> Instructions to follow:
What lines below hold the string "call"? Copy them all.

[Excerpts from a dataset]
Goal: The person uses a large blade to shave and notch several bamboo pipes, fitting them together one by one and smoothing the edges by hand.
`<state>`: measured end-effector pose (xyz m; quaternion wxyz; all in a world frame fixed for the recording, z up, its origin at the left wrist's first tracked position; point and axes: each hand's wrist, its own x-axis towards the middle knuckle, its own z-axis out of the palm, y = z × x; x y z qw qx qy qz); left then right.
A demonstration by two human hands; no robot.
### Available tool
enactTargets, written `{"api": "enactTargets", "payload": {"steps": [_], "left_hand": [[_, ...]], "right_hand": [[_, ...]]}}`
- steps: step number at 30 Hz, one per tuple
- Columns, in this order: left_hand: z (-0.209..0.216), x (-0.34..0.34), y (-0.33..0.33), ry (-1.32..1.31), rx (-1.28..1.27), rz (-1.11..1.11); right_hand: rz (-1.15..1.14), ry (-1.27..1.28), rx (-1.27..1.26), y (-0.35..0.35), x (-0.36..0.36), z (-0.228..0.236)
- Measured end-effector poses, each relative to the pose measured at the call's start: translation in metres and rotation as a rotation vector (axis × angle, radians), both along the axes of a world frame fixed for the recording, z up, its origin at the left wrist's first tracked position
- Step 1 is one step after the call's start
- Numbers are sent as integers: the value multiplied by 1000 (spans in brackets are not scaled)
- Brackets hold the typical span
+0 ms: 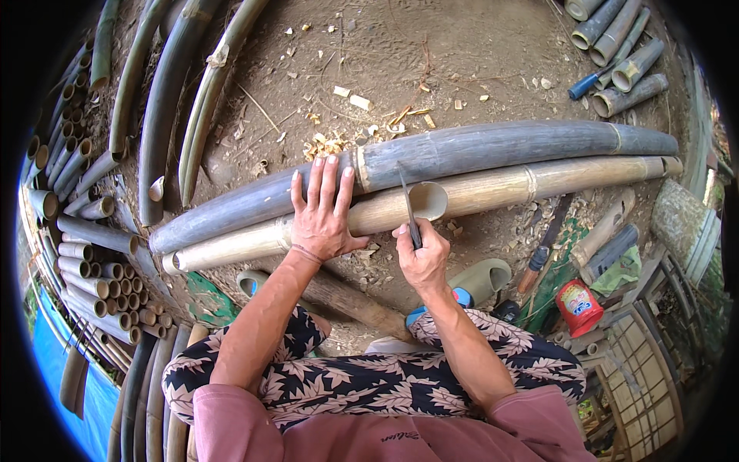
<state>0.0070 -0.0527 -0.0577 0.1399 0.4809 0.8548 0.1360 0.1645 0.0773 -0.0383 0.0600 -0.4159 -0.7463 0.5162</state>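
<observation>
Two long bamboo poles lie side by side across the ground in front of me: a dark grey pole [493, 148] on the far side and a pale tan pole [493, 191] nearer. A wide round opening [429, 202] shows in the pale pole, just right of the blade. My left hand [322, 219] presses flat over both poles, fingers spread, fingertips on the dark one beside its joint. In my right hand [423, 254] is a knife [415, 229] with a dark handle, gripped closed. Its thin blade points away from me, tip over the dark pole.
Wood chips [329, 145] litter the dirt beyond the poles. Cut bamboo pieces [108, 289] are stacked at the left; more [631, 65] lie far right beside a blue-handled tool [583, 86]. A wooden-handled blade [533, 267] and a red container [577, 308] are at the near right.
</observation>
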Motion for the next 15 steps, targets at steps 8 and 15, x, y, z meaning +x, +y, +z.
{"api": "enactTargets", "payload": {"steps": [8,15], "left_hand": [[0,0,0,0,2,6],[1,0,0,-11,-7,11]], "right_hand": [[0,22,-34,2,1,0],[8,31,-19,3,2,-1]]}}
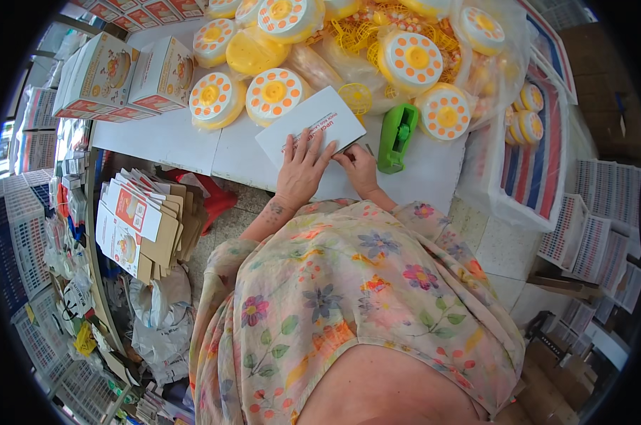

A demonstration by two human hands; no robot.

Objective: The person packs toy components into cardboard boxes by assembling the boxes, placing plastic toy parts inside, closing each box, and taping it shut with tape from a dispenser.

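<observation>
A white cardboard box (340, 119) with red print lies tilted on the table's near part. My left hand (300, 170) rests on its upper face, with fingers stretched out and slightly spread. At the box's right near corner, my right hand (361, 170) has its fingers closed on the edge; the fingertips are partly hidden. Just right of that hand is a green tape dispenser (397, 140). Beyond the box stand round yellow-and-white items with orange dots (275, 92), several of them wrapped in clear plastic.
Printed boxes (106, 74) stand at the table's (186, 145) left side. Below them is a stack of flat cartons (140, 230). A striped, plastic-lined container (522, 170) with more dotted items is on the right. Yellow netted pieces (348, 35) lie at the back.
</observation>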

> Reply:
- Measured end-effector poses, each relative to the pose measured at the call's start: translation in metres and rotation as a rotation vector (axis × angle, radians), both along the axes of a world frame fixed for the recording, z up, its origin at the left wrist's first tracked position
- Step 1 is one step after the call's start

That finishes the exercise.